Eat Real Food Campaign

The Campaign History

In November of 2006 MPC instituted a campaign of nutritional awareness and food safety called the “Food Safety/Nutritional Excellence Campaign.”  This campaign was later renamed the “Eat Real Food Campaign.”

In December of 2006 the coalition formed a committee to create language that encouraged providers, donors, food distributors, and City Government to not only support safe nutritional food ingredients, but to actively promote these types of foods for food insecure and compromised populations.  During this time in the history of the campaign the Eat Real Food brochure was created, and through coalition consensus the Eat Real Food Campaign was launched on March 5th 2007.

The campaign was launched with the understanding that this would be a long term campaign, as long as 10 to 20 years, providing education, resources, and product support, encouraging providers to serve wholesome, nutritional food, with safe, non toxic ingredients, while encouraging donors to contribute the same types of foods and food distributors to educate themselves on toxic food ingredients.
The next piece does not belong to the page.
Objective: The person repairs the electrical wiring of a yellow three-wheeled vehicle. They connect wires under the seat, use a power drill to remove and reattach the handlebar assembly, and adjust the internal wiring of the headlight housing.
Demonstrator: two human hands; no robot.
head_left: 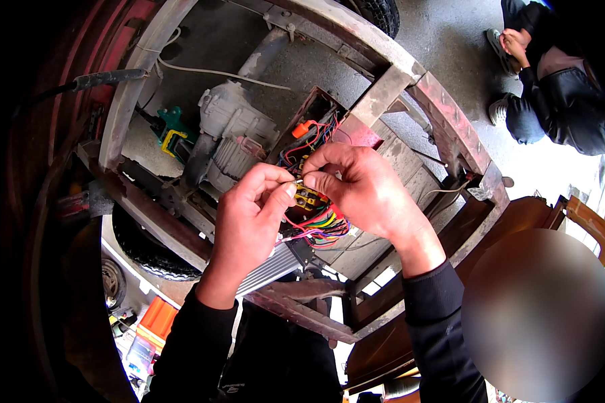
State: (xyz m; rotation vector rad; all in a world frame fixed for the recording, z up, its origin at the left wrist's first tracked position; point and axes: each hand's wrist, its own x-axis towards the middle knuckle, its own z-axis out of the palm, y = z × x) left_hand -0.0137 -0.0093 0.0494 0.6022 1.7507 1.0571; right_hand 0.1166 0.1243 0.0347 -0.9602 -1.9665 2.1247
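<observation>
The left hand point(252, 208) and right hand point(363, 188) pinch a small pale piece point(299, 181) between their fingertips — yellow block point(306, 199) just beneath the grip, coloured wires point(328, 227) on its near side — judged light, slim, easily bent, best held lightly by its ends.

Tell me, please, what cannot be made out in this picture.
All in the head view:
- what lies between the left hand and right hand: too small, partly covered by fingers
- part of the yellow terminal block: behind the hands
- the rest of the upper tyre: cut off by the top edge
- what the round patch covers: blurred
</observation>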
The initial Eat Real Food Committee consisted of the following people:

Diane Carmel: Pike Market Senior Center

Anne Alfred: King County Health Dept

Janet Knapp: King County Health Dept

Beverly Graham: OPERATION: Sack Lunch

Mary: Cascade Harvest

Krista Grimm: OPERATION: Sack Lunch

The Campaign Focus

You are what you eat.  Organic, local, sustainable foods are in the spotlight right now.  Food guru and author Michael Pollan wrote in one of his bestselling books to “eat food”. The USDA is revamping school lunch requirements, now focusing on providing healthy choices instead of using our children as a way to dispose of our agricultural commodities.

Seattle City Council Member, Richard Conlin wrote the local food initiative which was adopted by the city council in April 2008.  One goal is to “Improve public health by providing increased access to healthy, culturally appropriate, and locally and regionally grown foods, especially for low income households”.  Our local public health agencies have banned trans-fats, require menu labeling, and are partnering with community groups to support healthy eating and active living.  A tax on simple sugars, like sodas, may be next.

Meanwhile, the USDA recently announced new numbers for hunger in 2008, and nationally over 14% of the population is “food insecure”.  This is the highest percentage of hungry people since 1995, when the agency first started measuring hunger, or lack of calorie supply to a person, in the general population.

Yes, there is a big difference between calories and nutrition.  Calories keep one alive, but nutrition supports life.  Food banks and meal programs receive food from grocers and distributors.  Donated foods are often those with poor nutritional quality calories, donations of sodas and pastries and things that did not sell, have a long shelf life, and are now being ‘surplused’.  These foods given to a population that is already compromised by their situation; broke, maybe homeless, perhaps with physical health, mental health or addiction issues.

Those who are economically challenged have a right to eat real, nutritious, even organic-when-available, food.

Somehow, that doesn’t seem radical or outrageous.  We should care for those who have received less in this society; a senior citizen with diabetes should receive a fresh vegetable, a high quality protein, a kind word, a child should have a breakfast made up of more than empty carbohydrates and sugar, and a homeless person should have nutrition needs met so that they are able to think clearly and contribute to their own well being.  The time has come for “real food” to not be a radical concept, but the bar to set that standard by.

More about the Campaign

The Eat Real Food Campaign is a multiply tiered program that works to educate, encourage, and advocate about and for real whole foods in all people’s diets, but especially in the diets of our community’s most vulnerable residents.  By becoming educated as to the importance of food’s nutritional content, and how chemicals affect the physical well-being for those who consume them, we have the opportunity to help improve the health and well-being of people who rarely have a choice about what they eat.  In addition, this campaign helps to increase biodiversity within our community by supporting the use of locally grown whole foods.

We ask that you imagine yourself in a situation in which you have no choice about what foods you eat, what time you eat, or how that food is prepared for you.  Everyday thousands of people in our greater Seattle community face this situation due to homelessness and poverty.  By promoting and providing safe healthy foods we are helping to make a horrible situation a little better for our community’s most vulnerable members.

We ask Donors: To read the label for real food ingredients before you donate it, if buying to donate check to be sure that it is locally produced, donate fresh or frozen fruits and vegetables, donate dairy products not treated with hormones or antibiotics, make sure there are no trans-fats in the product, donate foods with low allergic responses, donate meats that are growth hormone and antibiotic free, donate legumes and nuts, donate food that is not genetically altered.

We ask providers: To say no thank you to unhealthy donated foods, use whole grains, use cold pressed plant oils, use yogurt instead of sour cream, avoid simple carbohydrates, reduce sugar and salts, be sure to use safe water, wash all produce before use, wash all poultry, when in doubt throw it out!  Always check your ingredients – MSG, BTA, BHT, sodium bisulfate, corn syrup, artificial coloring, preservatives, or sweeteners should all be avoided in your meals.